Midway through Friday’s set, Macklemore was at his most poignant on the recently-released “Same Love.” He introduced the pro-gay marriage track by calling it “the most important song I’ve ever written. You can only watch people be oppressed for so long without saying something.” With that, he launched into the heartfelt song, backed by Molly Lambert. Nearly all of the 7,500 in attendance sang along to its uplifting chorus, giving the evening its emotional centerpiece.
For a rapper tagged as preachy, Macklemore knows how to end his shows on a fun note. After a brief encore break, he returned to the stage as his flamboyant, fun-loving alter ego Sir Raven Bowie (clad in a ridiculous blond wig and cape) for a trio of songs.
The first was the buoyant “Castle.” (Sample lyric: “Unicorns and wizard sleeves / Hammer pants and make believe / Pirate ships sailing off to sea”) Macklemore has been accused of taking himself too seriously on occasion, but the delirium of “Castle” makes it clear that he’s as comfortable on the dance floor as he is the soapbox.
“Castle” led into “And We Danced,” an over-the-top ode to the dance floor. It’s a sharp left turn from the bulk of his catalog, an unapologetic, ridiculous anthem designed to get booties shaking. Just witness the overwrought delivery and utter conviction with which Macklemore belts out the lines “I will not, I will not give a damn who watches me / I will live, I will live! / Liberate the fox in me.” For a few moments on Friday night, there wasn’t a soul in sight whose inner fox wasn’t liberated; it was pandemonium as thousands danced, jump around, and sang along.
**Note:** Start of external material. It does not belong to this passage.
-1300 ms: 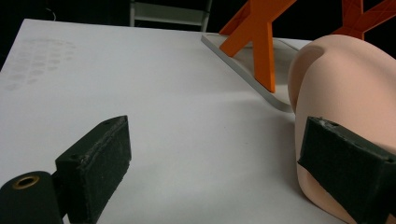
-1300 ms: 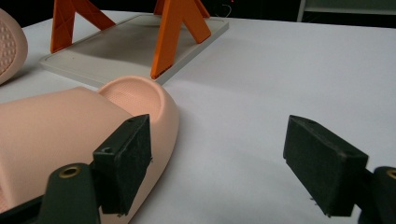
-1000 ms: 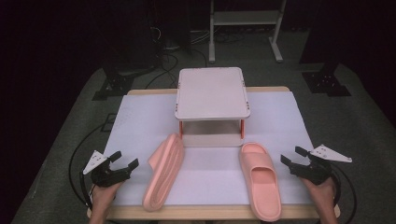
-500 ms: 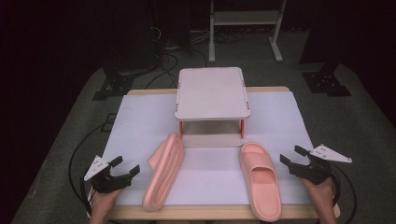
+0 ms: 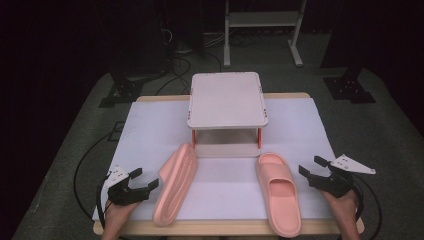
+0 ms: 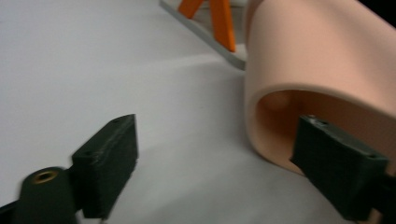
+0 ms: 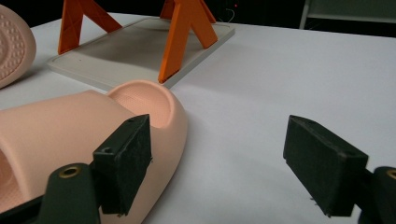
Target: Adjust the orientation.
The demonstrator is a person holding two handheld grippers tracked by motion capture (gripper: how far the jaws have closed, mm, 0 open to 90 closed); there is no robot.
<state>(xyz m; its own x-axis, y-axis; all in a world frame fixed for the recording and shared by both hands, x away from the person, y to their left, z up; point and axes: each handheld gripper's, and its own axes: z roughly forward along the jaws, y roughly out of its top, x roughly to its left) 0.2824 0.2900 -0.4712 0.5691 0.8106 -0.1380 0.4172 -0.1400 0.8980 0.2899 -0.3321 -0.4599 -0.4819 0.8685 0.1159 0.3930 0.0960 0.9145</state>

With that, it was time for Macklemore’s customary closer, “Irish Celebration.” The celebration of Macklemore’s Irish heritage and all things Ireland started with a bang — literally, as confetti rained on the crowd. The vast majority of the crowd was too young for anything stronger than Red Bull, but that didn’t stop them from screaming along as Macklemore soaked in the moment, as if he’d been preparing for it all of his life: “We put our glass to the sky and lift up / And live tonight cause you can’t take it with ya.”